Minhas coisas estão jogadas e não vou recolhê-las. Minha mãe está desapontada, mas não posso ajudá-la. Seu copo está sujo, lave-o. Sua roupa está amarrotada. Estão me atirando flores, mas parecem tijolos. Confundo o que quero e o que não quero. Vago sozinha nas ruas esperando meu show continuar. Egoísmo puro, meu, seu, de todo mundo. Nosso egoísmo bonito, poético e voraz. Morde minha boca e torce meu braço… congela meus ossos e amarga meus casos. Te prometo um futuro que não sei se quero pra mim, proteção, solidão. Seu desprezo assassinou minha vontade de caminhar. Vou puxar uma cadeira e aguardar os pensamentos ruins irem embora. Muitas vezes uma bala na cabeça é o que não temos coragem de dizer. Muitas vezes, não tenho coragem nem de viver. Quanto mais de morrer. Morrer dá trabalho. Sofrimento demanda energia. E é por isso que mesmo morta, ainda vivo. Mais que muitos, mais que todos. Vivo porque não há nada melhor pra fazer. Eu poderia estar tomando um café, comendo um pão. Mas estou morrendo um pouco mais. Cada dia mais. Vem cá, me dá um abraço.

Eu acreditei

‘ … E ele me disse: pra te acompanhar, tem que ser alguém incrível. Não se preocupe nos que se vão, nos que mostram quem eram na verdade. Existe pureza na queda de conceitos, na queda de máscaras. O destino, força superior, ou como quiser chamar… sempre dá um jeito de revelar a essência dos encontros e desencontros. Mesmo quando parece que a vida puxou seu tapete. Mesmo quando parece que cortaram suas pernas e que você não vai mais conseguir levantar. Você vai levantar, sim. Vai demorar. Mas você vai renascer, muito mais forte e muito mais sóbria. Acredite em você, na força do seu talento, na sua luz. Ela vai iluminar o que agora parece impossível de entender. Irradie suas idéias, saiba que elas fazem o que você é. A arte está em você. E isso não pode ser menosprezado. Você não pode fugir do seu valor, por mais que as pessoas de valor fujam de você. Elas fogem porque sabedoria incomoda. ‘

E eu acreditei nele.

Mais uma vez

Chega de colocar a culpa em mim
Fiz por você o que não fiz por ninguém
Dei o melhor dos abraços
Te enfeitei com mil laços

Agora, se não quer
Vou tentar aceitar
Outra pessoa enganar
Outro corpo aquecer

Não vou esperar
Mais um beijo
Mais um toque
Mais uma lamentação

Mais uma mentira
Mais um amor
Mais um medo
Mais um não.

Pratos sujos

Eu tô muito bem
Muito bem
A cabeça que eu tenho em cima do meu pescoço
Tá bem erguida
Porque a sujeira
Não é minha.

Sempre fiz por merecer
Talvez eu também mereça a lama
Algumas respostas, sempre quis algumas
Não sou de perguntar.

Mas deve estar certo
Tudo alinhado com o universo
O prato, é só lavar.

O que não dá pra lavar
É a sua cara
Essa…
Não vai negar.

Veneno

E agora chega o coração, invertendo todas as minhas certezas, cansando meus olhos, me proibindo de ver a beleza que sempre esteve diante de mim.
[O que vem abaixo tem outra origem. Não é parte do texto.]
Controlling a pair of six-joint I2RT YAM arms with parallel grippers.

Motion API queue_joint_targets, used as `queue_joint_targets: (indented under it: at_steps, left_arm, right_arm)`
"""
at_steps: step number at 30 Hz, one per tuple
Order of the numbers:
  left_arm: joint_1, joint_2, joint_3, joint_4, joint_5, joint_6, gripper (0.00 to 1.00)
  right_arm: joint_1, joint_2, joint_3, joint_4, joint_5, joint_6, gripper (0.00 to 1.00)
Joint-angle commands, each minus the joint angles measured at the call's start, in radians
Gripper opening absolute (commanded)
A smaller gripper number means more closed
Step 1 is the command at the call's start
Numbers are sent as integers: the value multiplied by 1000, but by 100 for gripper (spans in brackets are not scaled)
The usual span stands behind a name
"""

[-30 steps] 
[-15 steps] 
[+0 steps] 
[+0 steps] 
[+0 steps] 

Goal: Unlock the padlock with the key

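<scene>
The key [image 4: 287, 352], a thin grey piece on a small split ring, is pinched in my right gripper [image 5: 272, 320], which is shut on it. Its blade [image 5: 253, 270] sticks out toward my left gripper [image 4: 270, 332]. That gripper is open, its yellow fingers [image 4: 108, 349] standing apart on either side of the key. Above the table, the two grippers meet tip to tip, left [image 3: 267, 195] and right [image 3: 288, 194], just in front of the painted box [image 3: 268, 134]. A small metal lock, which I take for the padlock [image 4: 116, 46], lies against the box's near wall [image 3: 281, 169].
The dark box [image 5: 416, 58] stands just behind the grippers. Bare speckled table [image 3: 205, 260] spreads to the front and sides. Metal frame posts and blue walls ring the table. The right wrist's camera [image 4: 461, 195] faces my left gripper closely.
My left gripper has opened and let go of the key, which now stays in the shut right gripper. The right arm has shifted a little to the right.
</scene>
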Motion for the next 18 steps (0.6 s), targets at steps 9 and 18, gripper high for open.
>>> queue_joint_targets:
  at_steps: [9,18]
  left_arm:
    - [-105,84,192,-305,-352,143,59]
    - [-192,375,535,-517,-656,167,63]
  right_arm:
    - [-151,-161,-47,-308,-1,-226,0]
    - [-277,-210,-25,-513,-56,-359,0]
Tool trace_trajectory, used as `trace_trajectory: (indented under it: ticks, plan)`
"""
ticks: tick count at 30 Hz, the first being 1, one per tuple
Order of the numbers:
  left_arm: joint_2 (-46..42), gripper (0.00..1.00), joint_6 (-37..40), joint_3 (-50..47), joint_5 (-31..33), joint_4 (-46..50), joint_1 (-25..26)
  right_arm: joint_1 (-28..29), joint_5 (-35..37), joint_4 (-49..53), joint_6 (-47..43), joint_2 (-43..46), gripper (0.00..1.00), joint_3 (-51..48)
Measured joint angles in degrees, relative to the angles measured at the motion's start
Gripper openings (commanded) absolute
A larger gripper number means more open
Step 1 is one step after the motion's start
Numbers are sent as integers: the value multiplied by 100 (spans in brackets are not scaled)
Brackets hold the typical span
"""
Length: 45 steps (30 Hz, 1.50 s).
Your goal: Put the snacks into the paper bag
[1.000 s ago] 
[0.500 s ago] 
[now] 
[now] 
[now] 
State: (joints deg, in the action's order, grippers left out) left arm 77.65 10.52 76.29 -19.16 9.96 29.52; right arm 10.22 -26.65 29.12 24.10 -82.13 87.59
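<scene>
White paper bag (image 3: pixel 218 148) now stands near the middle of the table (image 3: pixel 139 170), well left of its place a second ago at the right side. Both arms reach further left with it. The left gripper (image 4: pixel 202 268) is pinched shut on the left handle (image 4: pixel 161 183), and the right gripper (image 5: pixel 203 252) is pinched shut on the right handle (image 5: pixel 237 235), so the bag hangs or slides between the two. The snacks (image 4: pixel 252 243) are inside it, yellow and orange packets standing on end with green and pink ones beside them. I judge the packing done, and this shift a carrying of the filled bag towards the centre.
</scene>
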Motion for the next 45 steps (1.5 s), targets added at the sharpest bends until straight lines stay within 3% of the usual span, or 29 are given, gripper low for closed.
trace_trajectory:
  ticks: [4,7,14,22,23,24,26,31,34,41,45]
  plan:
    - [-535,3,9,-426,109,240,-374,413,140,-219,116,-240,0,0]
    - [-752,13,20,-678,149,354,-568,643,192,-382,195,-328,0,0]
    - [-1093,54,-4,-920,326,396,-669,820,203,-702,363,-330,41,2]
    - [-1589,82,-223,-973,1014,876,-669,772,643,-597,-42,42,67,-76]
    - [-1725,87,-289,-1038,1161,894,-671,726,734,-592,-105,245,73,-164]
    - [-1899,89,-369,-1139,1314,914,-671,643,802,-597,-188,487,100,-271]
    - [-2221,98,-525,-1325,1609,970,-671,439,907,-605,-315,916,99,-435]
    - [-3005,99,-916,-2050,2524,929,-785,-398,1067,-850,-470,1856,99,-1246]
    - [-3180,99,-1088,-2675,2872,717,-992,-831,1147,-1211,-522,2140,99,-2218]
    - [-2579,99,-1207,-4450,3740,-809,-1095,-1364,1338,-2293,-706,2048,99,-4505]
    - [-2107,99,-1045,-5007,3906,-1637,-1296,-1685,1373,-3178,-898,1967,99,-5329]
Na minha confusão, queria um abraço. Queria um pedaço do que perdi quando te encontrei. Não dá pra chorar sem lembrar do meu destino, do teu desatino. Você chegou sem avisar que viria, disse que seria minha, não bateu antes de entrar. Não é justo que eu consiga descansar só em teus braços, que ainda queira seguir seus passos. Diz, por favor, o que quero escutar. Tire minha roupa, e leve com você meu fôlego. Veneno (s.m), do latim venenum: Substância que mata seres vivos ou os torna doentes. Acho que estou doente. Não por mero acaso, veneno é o nome do seu perfume.